RE: suffering from an apparently broken tcp

From: Kim Sparrow (ksparrow_at_lightpointe.com)
Date: 06/04/04

  • Next message: Matthijs: "Re: Logcheck warning: UDP packet from outside my network?"
    Date: Fri, 4 Jun 2004 11:50:16 -0700
    To: "Kim Sparrow" <ksparrow@lightpointe.com>, "Paul Galbraith" <paul@paulgalbraith.net>
    
    

    So the problem was apparently in that particular computer. I swapped
    the hard drive into a "new" computer, problem solved.

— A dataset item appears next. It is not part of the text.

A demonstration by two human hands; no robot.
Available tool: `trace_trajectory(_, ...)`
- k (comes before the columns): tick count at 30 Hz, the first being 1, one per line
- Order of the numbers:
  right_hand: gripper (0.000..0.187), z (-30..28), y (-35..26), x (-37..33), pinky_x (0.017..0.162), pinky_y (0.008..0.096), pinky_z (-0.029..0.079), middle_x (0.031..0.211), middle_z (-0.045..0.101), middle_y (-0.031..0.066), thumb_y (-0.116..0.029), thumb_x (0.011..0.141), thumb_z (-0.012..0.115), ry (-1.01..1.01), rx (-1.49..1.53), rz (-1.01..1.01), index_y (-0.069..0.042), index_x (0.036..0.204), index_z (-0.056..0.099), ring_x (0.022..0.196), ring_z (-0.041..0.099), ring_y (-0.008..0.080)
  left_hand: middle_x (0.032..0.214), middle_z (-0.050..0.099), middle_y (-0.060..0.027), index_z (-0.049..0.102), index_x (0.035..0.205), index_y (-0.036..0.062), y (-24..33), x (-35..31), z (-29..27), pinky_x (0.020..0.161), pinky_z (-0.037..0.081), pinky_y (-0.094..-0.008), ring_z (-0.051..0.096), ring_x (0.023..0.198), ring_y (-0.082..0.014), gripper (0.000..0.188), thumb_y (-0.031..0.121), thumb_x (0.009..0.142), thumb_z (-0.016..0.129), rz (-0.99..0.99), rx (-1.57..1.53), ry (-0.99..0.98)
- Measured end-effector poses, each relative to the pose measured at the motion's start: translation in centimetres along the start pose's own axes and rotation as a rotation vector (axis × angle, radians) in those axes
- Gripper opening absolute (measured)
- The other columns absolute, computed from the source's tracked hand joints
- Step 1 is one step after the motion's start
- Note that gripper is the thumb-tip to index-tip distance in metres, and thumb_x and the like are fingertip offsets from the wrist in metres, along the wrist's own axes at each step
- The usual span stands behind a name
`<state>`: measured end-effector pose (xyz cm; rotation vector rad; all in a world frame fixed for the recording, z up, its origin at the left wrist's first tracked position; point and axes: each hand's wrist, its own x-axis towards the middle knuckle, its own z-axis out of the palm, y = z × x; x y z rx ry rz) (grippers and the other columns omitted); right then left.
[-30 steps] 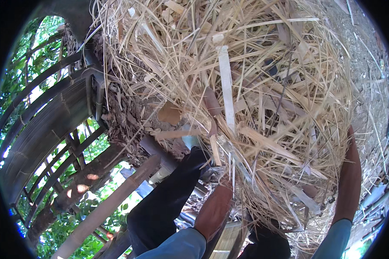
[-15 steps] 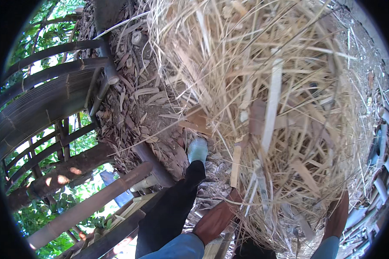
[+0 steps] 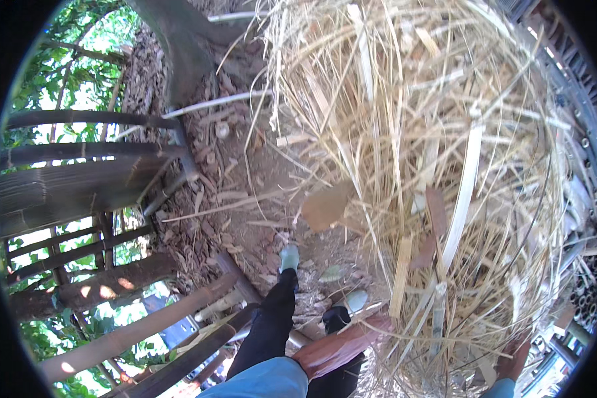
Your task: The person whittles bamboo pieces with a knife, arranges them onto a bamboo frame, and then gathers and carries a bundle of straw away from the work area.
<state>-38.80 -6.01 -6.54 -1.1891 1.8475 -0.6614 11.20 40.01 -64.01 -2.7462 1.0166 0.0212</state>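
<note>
A big loose bundle of pale bamboo shavings (image 3: 404,132) fills the middle and right, with thin curled strands and some wider flat strips sticking out. My left hand (image 3: 379,323) reaches into its lower left side, the fingers buried under the strands. On the lower right side, my right hand (image 3: 515,351) is likewise sunk into the shavings, fingers covered. The bundle rests between both arms and hides part of the ground. A brown dry leaf or sheath piece (image 3: 326,206) shows at the bundle's left edge.
Dark bamboo benches or railings (image 3: 86,189) stand at the left, with a bamboo pole (image 3: 139,328) nearer me. A tree trunk (image 3: 182,50) rises far left of the bundle. Dry leaves litter the ground (image 3: 259,179). Cut bamboo tubes (image 3: 587,298) lie at the right.
The bundle has shifted slightly right in view, together with my arms. More ground shows to its left. My second foot has come into view, and the tree trunk shows more fully.
</note>
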Motion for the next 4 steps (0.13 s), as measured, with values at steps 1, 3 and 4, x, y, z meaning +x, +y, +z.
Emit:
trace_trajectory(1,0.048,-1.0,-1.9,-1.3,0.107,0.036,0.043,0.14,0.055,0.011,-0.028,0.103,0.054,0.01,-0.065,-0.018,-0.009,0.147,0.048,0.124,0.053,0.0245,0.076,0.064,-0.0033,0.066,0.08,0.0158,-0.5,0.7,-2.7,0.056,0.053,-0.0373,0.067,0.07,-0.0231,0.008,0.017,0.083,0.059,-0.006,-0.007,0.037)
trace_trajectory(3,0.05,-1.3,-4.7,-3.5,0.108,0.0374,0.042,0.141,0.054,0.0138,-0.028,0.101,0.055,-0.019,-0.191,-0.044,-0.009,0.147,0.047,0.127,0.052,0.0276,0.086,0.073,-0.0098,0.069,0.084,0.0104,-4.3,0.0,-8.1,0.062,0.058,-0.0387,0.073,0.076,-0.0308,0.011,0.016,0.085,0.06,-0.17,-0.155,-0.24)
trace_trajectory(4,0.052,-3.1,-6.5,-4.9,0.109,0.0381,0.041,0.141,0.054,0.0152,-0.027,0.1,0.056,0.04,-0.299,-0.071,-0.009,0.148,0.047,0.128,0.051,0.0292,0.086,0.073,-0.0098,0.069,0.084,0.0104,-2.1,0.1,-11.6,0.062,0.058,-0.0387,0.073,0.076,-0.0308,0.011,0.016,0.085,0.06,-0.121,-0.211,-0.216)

What a PITA!

    -- Kim

    -----Original Message-----
    From: Kim Sparrow
    Sent: Thursday, June 03, 2004 20:06
    To: Paul Galbraith
    Cc: debian-user@lists.debian.org
    Subject: RE: suffering from an apparently broken tcp

    Well, I'm really starting to convince myself that this is a hardware
    problem.

    1) I think this may be the computer that was experiencing similar
    problems when running Win2k. It's a 50/50 chance that is was this box.

    2) I ran ethereal on it, and it frequently (but not always) reported
    that outgoing packets had a checksum error at the TCP layer. This can
    fixed by setting the hw_checksums=0 option for the 3c59x module, which
    forces software calculation of the FCS (I seem to recall that much of
    the 3c59x can calculate TCP checksums in hardware). Strangely enough,
    as far as I can tell the Windows boxes didn't seem to mind these errors.
    It doesn't seem to affect throughput.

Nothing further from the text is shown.